Where the listing below has a line containing "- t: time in", output that line and all lines after it, verbatim, and no others.

Content starts

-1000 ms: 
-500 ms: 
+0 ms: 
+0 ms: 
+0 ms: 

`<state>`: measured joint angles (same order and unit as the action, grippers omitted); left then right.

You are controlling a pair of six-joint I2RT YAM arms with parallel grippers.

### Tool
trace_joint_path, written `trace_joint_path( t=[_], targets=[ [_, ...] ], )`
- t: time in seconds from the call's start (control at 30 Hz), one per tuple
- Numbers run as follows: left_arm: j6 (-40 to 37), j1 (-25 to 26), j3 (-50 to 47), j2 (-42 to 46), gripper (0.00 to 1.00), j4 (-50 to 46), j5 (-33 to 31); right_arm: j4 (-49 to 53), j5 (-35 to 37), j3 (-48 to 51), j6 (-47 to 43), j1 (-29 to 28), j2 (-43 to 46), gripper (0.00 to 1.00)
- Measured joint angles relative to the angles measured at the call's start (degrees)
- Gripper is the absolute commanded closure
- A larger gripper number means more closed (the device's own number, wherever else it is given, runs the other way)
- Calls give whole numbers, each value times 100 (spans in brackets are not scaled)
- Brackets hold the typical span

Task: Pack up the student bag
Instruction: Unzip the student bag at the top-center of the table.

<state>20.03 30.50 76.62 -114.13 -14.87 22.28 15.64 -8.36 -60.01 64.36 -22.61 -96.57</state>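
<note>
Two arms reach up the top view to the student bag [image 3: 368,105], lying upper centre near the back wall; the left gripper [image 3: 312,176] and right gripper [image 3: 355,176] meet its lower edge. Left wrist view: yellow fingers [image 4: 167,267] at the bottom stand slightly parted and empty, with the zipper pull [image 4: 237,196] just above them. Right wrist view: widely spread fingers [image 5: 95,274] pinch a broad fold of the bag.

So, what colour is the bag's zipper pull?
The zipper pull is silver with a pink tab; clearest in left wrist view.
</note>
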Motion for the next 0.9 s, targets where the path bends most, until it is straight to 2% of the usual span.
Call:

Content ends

- COMPLETED TASK
- t: time in seconds from the call's start (control at 30 Hz), one per tuple
- Numbers run as follows: left_arm: j6 (-40 to 37), j1 (-25 to 26), j3 (-50 to 47), j2 (-42 to 46), gripper (0.00 to 1.00), j4 (-50 to 46), j5 (-33 to 31); right_arm: j4 (-49 to 53), j5 (-35 to 37), j3 (-48 to 51), j6 (-47 to 43), j1 (-29 to 28), j2 (-43 to 46), gripper (0.00 to 1.00)
- Measured joint angles relative to the angles measured at the call's start (degrees)
- Gripper is the absolute commanded closure
- A larger gripper number means more closed (the device's own number, wherever else it is given, runs the other way)
- Calls give whole numbers, each value times 100 (spans in brackets are not scaled)
- Brackets hold the typical span

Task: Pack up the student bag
Instruction: Unzip the student bag at the top-center of the table.

<state>20.03 30.50 76.62 -114.13 -14.87 22.28 15.64 -8.36 -60.01 64.36 -22.61 -96.57</state>
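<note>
Two arms reach up the top view to the student bag [image 3: 368,105], lying upper centre near the back wall; the left gripper [image 3: 312,176] and right gripper [image 3: 355,176] meet its lower edge. Left wrist view: yellow fingers [image 4: 167,267] at the bottom stand slightly parted and empty, with the zipper pull [image 4: 237,196] just above them. Right wrist view: widely spread fingers [image 5: 95,274] pinch a broad fold of the bag.

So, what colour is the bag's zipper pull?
The zipper pull is silver with a pink tab; clearest in left wrist view.
</note>
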Motion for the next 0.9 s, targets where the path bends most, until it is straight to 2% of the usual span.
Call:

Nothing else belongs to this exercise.